Imbonitori ne abbiamo incontrati tanti. Perché un genitore ha bisogno di credere, di lenire il dolore. Ascoltare, leggere, informarsi: questo dico ai genitori, non fatevi prendere da ciò che non ha riscontro empirico. Alcuni medici mi hanno riferito che nelle coppie spesso succede che i papà vadano via perché hanno paura. Ma ci sono coppie dove il rapporto si è cementato, come la mia. La SMA ci ha dato anche questo. E in famiglia tutti hanno voce in capitolo.
I fratelli di Sonia, Tino e Aldo, hanno imparato l’amore. Ci hanno visto in momenti brutti, e hanno sviluppato un rapporto simbiotico, si danno una mano a vicenda, si vive tutti insieme anche ora che ci sono tre nipotine. Siamo uniti.
Amore forse è una parola desueta, ma raccoglie tanto. Volere è potere. Anche in ciò che può sembrare più buio, possiamo sempre trovare una pennellata rosa.

 

Parlando della disabilità in generale: ti guardi intono e vedi…
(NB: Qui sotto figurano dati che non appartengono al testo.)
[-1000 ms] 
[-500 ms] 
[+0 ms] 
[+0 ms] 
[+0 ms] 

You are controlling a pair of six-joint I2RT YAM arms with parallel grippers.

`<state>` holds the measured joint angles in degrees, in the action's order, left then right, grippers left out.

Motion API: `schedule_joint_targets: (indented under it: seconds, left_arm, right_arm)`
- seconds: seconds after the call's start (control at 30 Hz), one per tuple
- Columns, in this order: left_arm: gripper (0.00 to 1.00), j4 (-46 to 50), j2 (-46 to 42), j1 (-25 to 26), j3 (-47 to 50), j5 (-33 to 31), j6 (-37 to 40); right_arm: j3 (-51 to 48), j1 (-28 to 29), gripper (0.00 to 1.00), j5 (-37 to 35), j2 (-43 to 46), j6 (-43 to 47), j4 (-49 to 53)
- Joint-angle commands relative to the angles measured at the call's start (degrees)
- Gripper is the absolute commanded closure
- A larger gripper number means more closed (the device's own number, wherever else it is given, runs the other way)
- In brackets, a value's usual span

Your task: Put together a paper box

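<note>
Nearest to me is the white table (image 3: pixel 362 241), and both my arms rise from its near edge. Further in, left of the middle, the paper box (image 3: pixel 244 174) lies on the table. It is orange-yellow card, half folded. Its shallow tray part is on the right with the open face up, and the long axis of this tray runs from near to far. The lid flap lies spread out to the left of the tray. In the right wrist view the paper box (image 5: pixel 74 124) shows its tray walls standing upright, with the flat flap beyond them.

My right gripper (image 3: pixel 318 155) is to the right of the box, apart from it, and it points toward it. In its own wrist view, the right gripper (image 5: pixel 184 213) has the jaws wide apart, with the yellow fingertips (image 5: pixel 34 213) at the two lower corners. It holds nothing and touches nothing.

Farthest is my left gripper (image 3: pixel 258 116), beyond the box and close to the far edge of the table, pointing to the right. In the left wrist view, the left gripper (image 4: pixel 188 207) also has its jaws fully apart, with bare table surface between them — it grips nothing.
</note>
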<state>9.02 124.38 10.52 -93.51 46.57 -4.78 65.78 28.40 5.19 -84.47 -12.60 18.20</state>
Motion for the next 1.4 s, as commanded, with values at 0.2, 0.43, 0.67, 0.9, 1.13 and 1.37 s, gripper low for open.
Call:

Oggi i nostri ragazzi studiano, si muovono, e battagliano se non c’è la pedana negli autobus. Hanno dimostrato che si deve parlare di abilità diverse: chi ha detto infatti che io sono il normotipo? Come lo misuriamo? Siamo andati avanti grazie a famiglie, associazioni, persone come Alberto Fontana e Marco Rasconi (consigliere nazionale e Presidente nazionale UILDM, n.d.r.) che indico a mia figlia come esempi da seguire.
Vedo molti più problemi nel mondo della politica, dove ci si riempie la bocca di belle parole, mentre ci sono piccoli comuni e Università che investono e dimostrano che la disabilità è un arricchimento per tutti.

Il traguardo è rendere i nostri figli indipendenti, formarsi con lo studio, come persone, pagare un assistente…ma mi chiedo: e chi non lotta come me? Come lascia i figli? Dobbiamo renderli parte attiva della società.